DOI：10.3109/14756366.2011.622270

日期：2012.12.1

A series of 3-[3-(substituted phenyl)-1-phenyl-1H-pyrazol-5-yl]-2H-chromen-2-one (4a-k) were synthesized by reaction of 3-[2,3-dibromo-3-(substituted phenyl)propanoyl]-2H-chromen-2-one (3 a-k) with phenyl hydrazine in presence of triethylamine in absolute ethanol, characterized by spectral data and screened for their in vitro antibacterial activity against gram-positive and gram-negative bacteria.

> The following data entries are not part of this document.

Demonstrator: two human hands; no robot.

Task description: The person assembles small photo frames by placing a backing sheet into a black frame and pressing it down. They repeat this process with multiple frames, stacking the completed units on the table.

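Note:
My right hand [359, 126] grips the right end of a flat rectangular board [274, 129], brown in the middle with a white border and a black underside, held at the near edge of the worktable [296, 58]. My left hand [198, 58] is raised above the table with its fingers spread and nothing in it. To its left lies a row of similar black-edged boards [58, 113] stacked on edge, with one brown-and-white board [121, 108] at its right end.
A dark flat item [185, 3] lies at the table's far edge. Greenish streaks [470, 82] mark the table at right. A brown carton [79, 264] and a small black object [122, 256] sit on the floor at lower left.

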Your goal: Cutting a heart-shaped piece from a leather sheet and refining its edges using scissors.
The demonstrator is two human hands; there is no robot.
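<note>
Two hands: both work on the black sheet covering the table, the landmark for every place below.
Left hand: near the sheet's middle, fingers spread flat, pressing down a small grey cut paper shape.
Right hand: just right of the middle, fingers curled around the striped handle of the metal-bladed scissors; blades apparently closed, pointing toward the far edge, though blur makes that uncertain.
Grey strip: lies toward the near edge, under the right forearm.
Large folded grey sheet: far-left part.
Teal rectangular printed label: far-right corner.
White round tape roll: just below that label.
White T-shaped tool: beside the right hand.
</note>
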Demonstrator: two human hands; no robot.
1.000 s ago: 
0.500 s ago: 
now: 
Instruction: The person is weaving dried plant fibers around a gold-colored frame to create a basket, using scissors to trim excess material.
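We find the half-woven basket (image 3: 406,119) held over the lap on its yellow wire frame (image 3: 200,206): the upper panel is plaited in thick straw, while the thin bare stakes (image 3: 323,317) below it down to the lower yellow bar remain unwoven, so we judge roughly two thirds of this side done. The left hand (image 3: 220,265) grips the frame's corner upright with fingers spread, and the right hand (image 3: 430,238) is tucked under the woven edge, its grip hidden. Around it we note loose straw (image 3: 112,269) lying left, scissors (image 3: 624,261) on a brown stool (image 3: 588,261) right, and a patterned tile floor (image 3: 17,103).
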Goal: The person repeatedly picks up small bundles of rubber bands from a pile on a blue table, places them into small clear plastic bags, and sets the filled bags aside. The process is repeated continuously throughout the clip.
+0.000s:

通过3- [2,3-的反应合成了一系列的3- [3-（取代的苯基）-1-苯基-1H-吡唑-5-基] -2H-铬-2-（4-a-k）。在无水乙醇中三乙胺存在下，用苯基肼制备二溴-3-（取代的苯基）丙酰基] -2H-铬-2-酮（3 ak），其特征在于光谱数据，并筛选了它们对革兰氏阳性和克雷伯氏菌的体外抗菌活性。革兰氏阴性细菌。在该系列中，与参考标准药物环丙沙星相比，化合物4d，4h和4i对测试的细菌菌株显示出令人鼓舞的抗菌活性。
Coumarinyl pyrazole derivatives of INH: promising antimycobacterial agents

作者：Prashant Aragade、Mahesh Palkar、Pradeepkumar Ronad、Darbhamulla Satyanarayana

DOI：10.1007/s00044-012-0222-8

日期：2013.5

The purpose of this study was to evaluate the antimycobacterial activity of various pyrazole derivatives derived from the isoniazid pharmacophore along with coumarin scaffold. The synthesized title compounds (4a-4k) were investigated for their in vitro antimycobacterial activity against Mycobacterium tuberculosis H(37)Rv using Resazurin MIC assay. The synthesized compounds exhibited MIC ranging from 0.625 to 2.50 mu g/ml. Among the series tested, compound 3-[3-(4-fluorophenyl)-1-isonicotinoyl-1H-pyrazol-5-yl]-2H-chromen-2-one 4i was found to be the most active with MIC of 0.625 mu g/ml.